6. Secondo la giurisprudenza di questa Corte (Cass. 8423/94, che il Collegio condivide), nell’ipotesi che nel corso di un esercizio sociale di una società in nome collettivo ovvero di un’associazione, quale quella di cui era socio il dante causa del contribuente, si sia verificato un mutamento della compagine sociale con il subentro di un socio nella posizione giuridica di un altro, i redditi di tale società devono essere imputati, ai sensi e per gli effetti del D.P.R. n. 597 del 1973, art. 5 esclusivamente al contribuente che sia socio al momento della approvazione del rendiconto, proporzionalmente alla sua quota di partecipazione agli utili, e non già al socio uscente e a quello subentrante attraverso una ripartizione in funzione della durata del periodo di partecipazione alla società nel corso dell’esercizio. Ciò in quanto la semplicistica ripartizione secondo la durata del periodo di partecipazione non corrisponde necessariamente alla produzione del reddito da parte della società relativamente ai vari periodi, poichè tale produzione non è continua e uniforme nel tempo, sicchè non è possibile frazionarla in parti uguali, secondo i periodi presi in considerazione; mentre secondo i principi civilistici, in tema di ripartizione di utili in una società di persone, principi cui coerentemente si uniforma la disciplina tributaria così interpretata, il diritto agli utili matura solo con l’approvazione del rendiconto. Consegue che, ove nel corso dell’esercizio sociale un socio sia deceduto, come accaduto nella fattispecie, costui non può avere più diritto agli utili, poichè, nel momento in cui quel diritto matura, non è titolare nei confronti della società di alcun diritto di credito, costituente estrinsecazione della sua qualità di socio; il diritto verso la società a percepire l’intera quota di utili compete al socio al momento del rendiconto, cioè al momento in cui quel diritto alla percezione degli utili si concretizza (Cass. n. 19238/2003).

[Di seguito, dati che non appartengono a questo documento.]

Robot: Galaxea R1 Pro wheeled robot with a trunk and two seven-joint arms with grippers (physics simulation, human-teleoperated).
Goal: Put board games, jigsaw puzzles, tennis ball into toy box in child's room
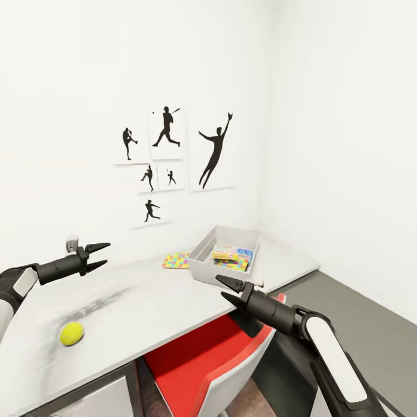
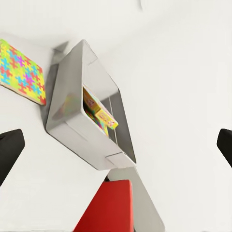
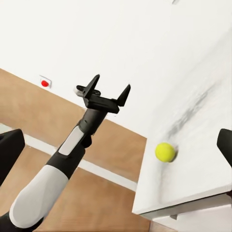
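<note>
The light grey toy box (image 1: 204, 255) (image 2: 72, 113) stands at the table's (image 1: 150, 301) far right, with flat colourful boxes (image 1: 231, 258) (image 2: 100, 115) lying inside it. One jigsaw puzzle (image 1: 175, 260) (image 2: 21, 72) lies flat on the table just left of the box. Near the table's front left edge rests the tennis ball (image 1: 72, 333) (image 3: 165, 152). My left gripper (image 1: 99, 256) (image 3: 110, 83) hovers open and empty above the table, up and behind the ball. My right gripper (image 1: 227, 291) is open and empty just in front of the toy box. The bed is out of view.
A red chair (image 1: 202, 353) (image 2: 108, 208) is tucked under the table's front edge below my right arm. Black baseball-player prints (image 1: 174, 162) hang on the white wall behind. A small red dot (image 3: 45, 83) marks the wall. Grey floor (image 1: 359, 295) lies to the right.
</note>
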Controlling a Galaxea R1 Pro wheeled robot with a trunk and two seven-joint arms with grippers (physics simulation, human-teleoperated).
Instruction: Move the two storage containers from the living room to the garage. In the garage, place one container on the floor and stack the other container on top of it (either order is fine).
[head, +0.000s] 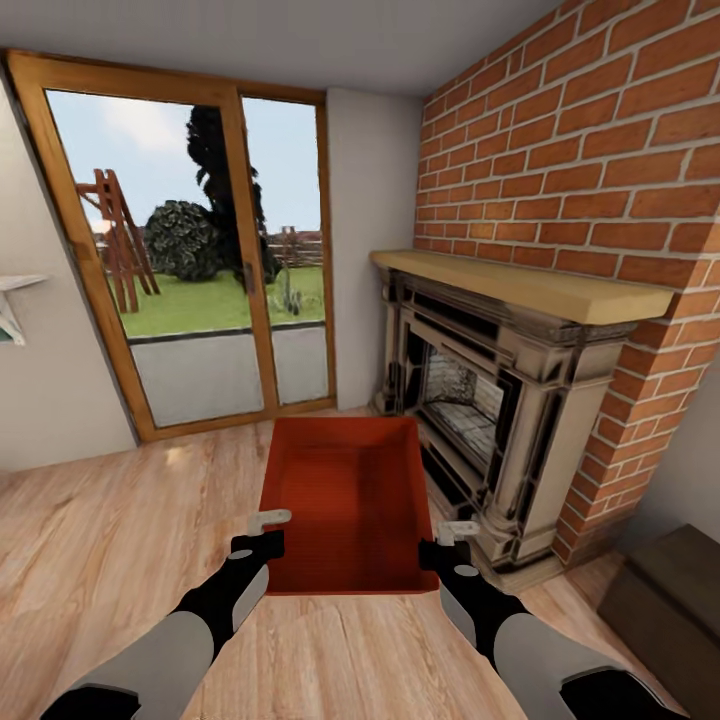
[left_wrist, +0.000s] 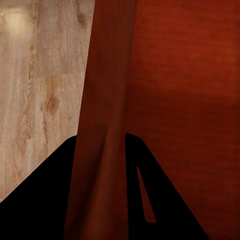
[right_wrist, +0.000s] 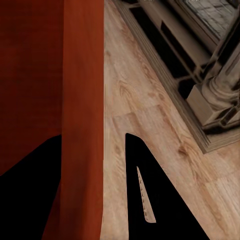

7. D’altra parte, non va trascurato che la dichiarazione affetta da errori di fatto o di diritto da cui possa derivare, in contrasto con l’art. 53 Cost., l’assoggettamento del contribuente a tributi più gravosi di quelli previsti per legge è emendabile anche in sede contenziosa, attesa la sua natura di mera esternazione di scienza, dovendosi ritenere che il limite temporale di cui al D.P.R. n. 322 del 1998, art. 2, comma 8 bis, sia circoscritto ai fini dell’utilizzabilità in compensazione, ai sensi del D.Lgs. n. 241 del 1997, art. 17 dell’eventuale credito risultante dalla rettifica: il diritto al rimborso, dunque, non è precluso dall’errore nella dichiarazione, sempre emendabile e, nel caso di specie, emendato dall’erede (Cass. n. 31372016; n. 22443/2015; Cass. n. 4049 del 2015; Cass. n 20208 del 2015; Cass. n 19537 del 2014).
Infine, la circostanza che il de cuius sia deceduto l’ultimo giorno dell’esercizio sociale non inficia l’esposto principio, in virtù del quale il diritto alla percezione degli utili matura solo con l’approvazione del rendiconto, deliberata, nella fattispecie, in epoca successiva al decesso del socio.
8.Pertanto il ricorso va respinto con riferimento al primo motivo, assorbiti gli altri, con aggravio di spese.
P.Q.M.
La Corte:
– respinge il ricorso con riferimento al primo motivo, assorbiti gli altri;
– Condanna l’amministrazione finanziaria alla refusione delle spese di lite sostenute dal contribuente che liquida in Euro 7.000,00, oltre rimborso forfettario, e accessori come per legge.
Così deciso in Roma, nella camera di consiglio della quinta sezione civile, il 22 giugno 2018.